If accurate, this report by Backstage reporter Andrew Salomon is a bombshell. He reports on the Backstage blog tonight that SAG, an affiliate of the AFL-CIO, intends to campaign among voting members of AFTRA, another AFL-CIO affiliate, to vote down the recently announced contract between AFTRA and the Producers. Update: last night Andrew quoted only industry sources on this story but today an unnamed SAG official denies the two Allens made the campaign threat. Sounds like they may have re-considered the ill-considered idea overnight. Or perhaps the Sony film chief was playing mischief with the union – frankly, he probably has better things to do with his time.
But if it was the Allens, did they really consider the potential fall out of this kind of threat? SAGWatch is reporting growing hostility to SAG from both Equity and AFTRA now inside what remains of the 4A’s. There is always the possibility that they succeed and AFTRA dual cardholders vote down the deal – AFTRA could offer producers work under the old contract while SAG is out on strike.
Perhaps more interesting in the update is that Sony execs apparently pooh-poohed the idea of back door informal negotiations with studio execs as opposed to direct negotiations with the AMPTP’s Nick Counter. That is a signal that they intend, for the time being, to stick to the pattern set by other guilds.
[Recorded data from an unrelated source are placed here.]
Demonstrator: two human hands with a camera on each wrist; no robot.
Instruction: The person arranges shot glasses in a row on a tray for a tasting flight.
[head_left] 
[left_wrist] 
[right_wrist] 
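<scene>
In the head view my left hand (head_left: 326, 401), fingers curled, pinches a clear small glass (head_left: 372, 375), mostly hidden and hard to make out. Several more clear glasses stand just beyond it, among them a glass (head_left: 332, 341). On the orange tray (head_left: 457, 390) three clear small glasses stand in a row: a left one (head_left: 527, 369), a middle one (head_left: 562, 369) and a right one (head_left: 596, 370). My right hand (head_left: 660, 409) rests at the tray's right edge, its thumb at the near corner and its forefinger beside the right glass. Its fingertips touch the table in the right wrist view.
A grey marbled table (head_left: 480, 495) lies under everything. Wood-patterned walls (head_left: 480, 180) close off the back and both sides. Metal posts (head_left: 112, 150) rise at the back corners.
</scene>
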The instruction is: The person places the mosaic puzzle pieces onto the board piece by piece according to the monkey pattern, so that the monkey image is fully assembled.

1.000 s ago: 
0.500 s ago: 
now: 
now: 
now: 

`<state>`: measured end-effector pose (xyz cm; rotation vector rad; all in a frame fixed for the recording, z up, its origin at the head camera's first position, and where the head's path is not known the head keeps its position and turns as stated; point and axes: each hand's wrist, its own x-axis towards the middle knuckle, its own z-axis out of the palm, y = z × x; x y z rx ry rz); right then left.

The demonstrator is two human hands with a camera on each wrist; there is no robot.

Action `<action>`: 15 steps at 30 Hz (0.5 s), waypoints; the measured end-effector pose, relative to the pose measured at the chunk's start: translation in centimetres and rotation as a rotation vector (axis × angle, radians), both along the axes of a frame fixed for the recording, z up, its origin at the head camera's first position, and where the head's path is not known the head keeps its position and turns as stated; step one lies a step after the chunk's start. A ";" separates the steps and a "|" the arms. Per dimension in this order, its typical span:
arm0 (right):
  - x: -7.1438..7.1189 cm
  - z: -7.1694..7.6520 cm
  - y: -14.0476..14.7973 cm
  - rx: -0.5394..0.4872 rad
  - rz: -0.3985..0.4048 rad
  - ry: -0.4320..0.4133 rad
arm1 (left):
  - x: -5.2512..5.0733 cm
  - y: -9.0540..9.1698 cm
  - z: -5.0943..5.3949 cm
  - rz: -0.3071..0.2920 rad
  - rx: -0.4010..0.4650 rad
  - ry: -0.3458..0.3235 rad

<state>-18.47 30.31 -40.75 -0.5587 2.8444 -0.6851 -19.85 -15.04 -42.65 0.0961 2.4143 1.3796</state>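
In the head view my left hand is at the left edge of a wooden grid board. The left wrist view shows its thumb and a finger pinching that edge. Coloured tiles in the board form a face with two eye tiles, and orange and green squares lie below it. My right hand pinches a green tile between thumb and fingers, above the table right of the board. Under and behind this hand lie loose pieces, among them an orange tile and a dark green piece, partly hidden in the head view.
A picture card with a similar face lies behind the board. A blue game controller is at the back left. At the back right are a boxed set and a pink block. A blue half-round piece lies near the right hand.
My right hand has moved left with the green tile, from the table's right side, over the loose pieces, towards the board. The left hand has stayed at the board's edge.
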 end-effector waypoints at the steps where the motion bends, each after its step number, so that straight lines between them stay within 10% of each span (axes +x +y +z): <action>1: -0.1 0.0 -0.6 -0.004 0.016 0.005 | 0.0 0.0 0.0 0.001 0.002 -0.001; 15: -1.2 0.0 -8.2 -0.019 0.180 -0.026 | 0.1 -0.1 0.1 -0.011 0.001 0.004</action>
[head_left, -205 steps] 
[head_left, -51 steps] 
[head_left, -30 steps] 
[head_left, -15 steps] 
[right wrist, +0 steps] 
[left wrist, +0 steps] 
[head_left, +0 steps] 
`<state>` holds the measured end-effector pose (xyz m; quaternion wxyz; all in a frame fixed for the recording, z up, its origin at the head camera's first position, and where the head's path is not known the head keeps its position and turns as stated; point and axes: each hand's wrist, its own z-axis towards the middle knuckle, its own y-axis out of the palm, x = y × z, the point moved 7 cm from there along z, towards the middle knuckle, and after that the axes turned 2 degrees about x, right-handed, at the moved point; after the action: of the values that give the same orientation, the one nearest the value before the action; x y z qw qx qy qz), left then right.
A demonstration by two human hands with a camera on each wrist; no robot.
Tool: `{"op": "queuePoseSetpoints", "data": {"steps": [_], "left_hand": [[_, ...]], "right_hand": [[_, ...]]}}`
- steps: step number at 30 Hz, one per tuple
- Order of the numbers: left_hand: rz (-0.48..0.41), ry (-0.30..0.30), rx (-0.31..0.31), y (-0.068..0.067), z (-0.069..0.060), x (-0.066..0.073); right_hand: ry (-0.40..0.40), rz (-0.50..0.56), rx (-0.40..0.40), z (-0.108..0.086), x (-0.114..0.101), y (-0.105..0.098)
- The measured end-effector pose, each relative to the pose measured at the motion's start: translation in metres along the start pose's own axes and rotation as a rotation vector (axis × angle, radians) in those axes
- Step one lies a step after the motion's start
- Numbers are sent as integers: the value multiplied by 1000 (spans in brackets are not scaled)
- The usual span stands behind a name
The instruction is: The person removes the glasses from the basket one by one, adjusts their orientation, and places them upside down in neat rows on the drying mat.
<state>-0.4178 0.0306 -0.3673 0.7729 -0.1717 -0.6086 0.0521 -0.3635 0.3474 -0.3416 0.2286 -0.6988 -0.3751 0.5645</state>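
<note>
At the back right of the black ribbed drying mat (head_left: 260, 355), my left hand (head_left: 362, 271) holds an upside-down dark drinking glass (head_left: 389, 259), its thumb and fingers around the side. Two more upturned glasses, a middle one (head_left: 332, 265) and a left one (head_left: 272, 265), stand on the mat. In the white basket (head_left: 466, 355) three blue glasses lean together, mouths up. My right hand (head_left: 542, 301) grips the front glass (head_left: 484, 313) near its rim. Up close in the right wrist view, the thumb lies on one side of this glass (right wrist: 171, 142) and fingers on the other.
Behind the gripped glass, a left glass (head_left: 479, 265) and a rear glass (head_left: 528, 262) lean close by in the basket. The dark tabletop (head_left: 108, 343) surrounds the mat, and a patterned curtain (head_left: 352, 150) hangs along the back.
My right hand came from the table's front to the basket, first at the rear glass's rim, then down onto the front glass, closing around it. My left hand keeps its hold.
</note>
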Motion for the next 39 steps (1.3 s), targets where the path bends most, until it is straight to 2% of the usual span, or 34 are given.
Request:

Next to the IA holding demonstrations against striking writers, this is the most sharply aggressive action to date among the feuding entertainment industry unions. The political and legal fallout is hard to fathom. Will AFTRA sue SAG for tortious interference with its business relationships? Will AFTRA seek an injunction against SAG’s campaign? Did SAG’s board discuss and vote on this strategy before the two Allens announced it in the Sony sitdown (if they did indeed announce it)? If not, what will the membership say?
And, even if one is upset about the terms negotiated by AFTRA, what good would this do? Much greater dissent was heard in advance of the WGA deal and yet the membership rationally recognized that they got about all they could out of the Producers with SAG sidelined by its tangle with sister union AFTRA.
And the AFTRA membership seems likely to agree that they are in no better position to get any more out of the Producers this time around, even as the DVD revenues continue to flow into studio coffers. Certainly there is scant evidence that the AFTRA members affected by the deal are willing to strike over clip use.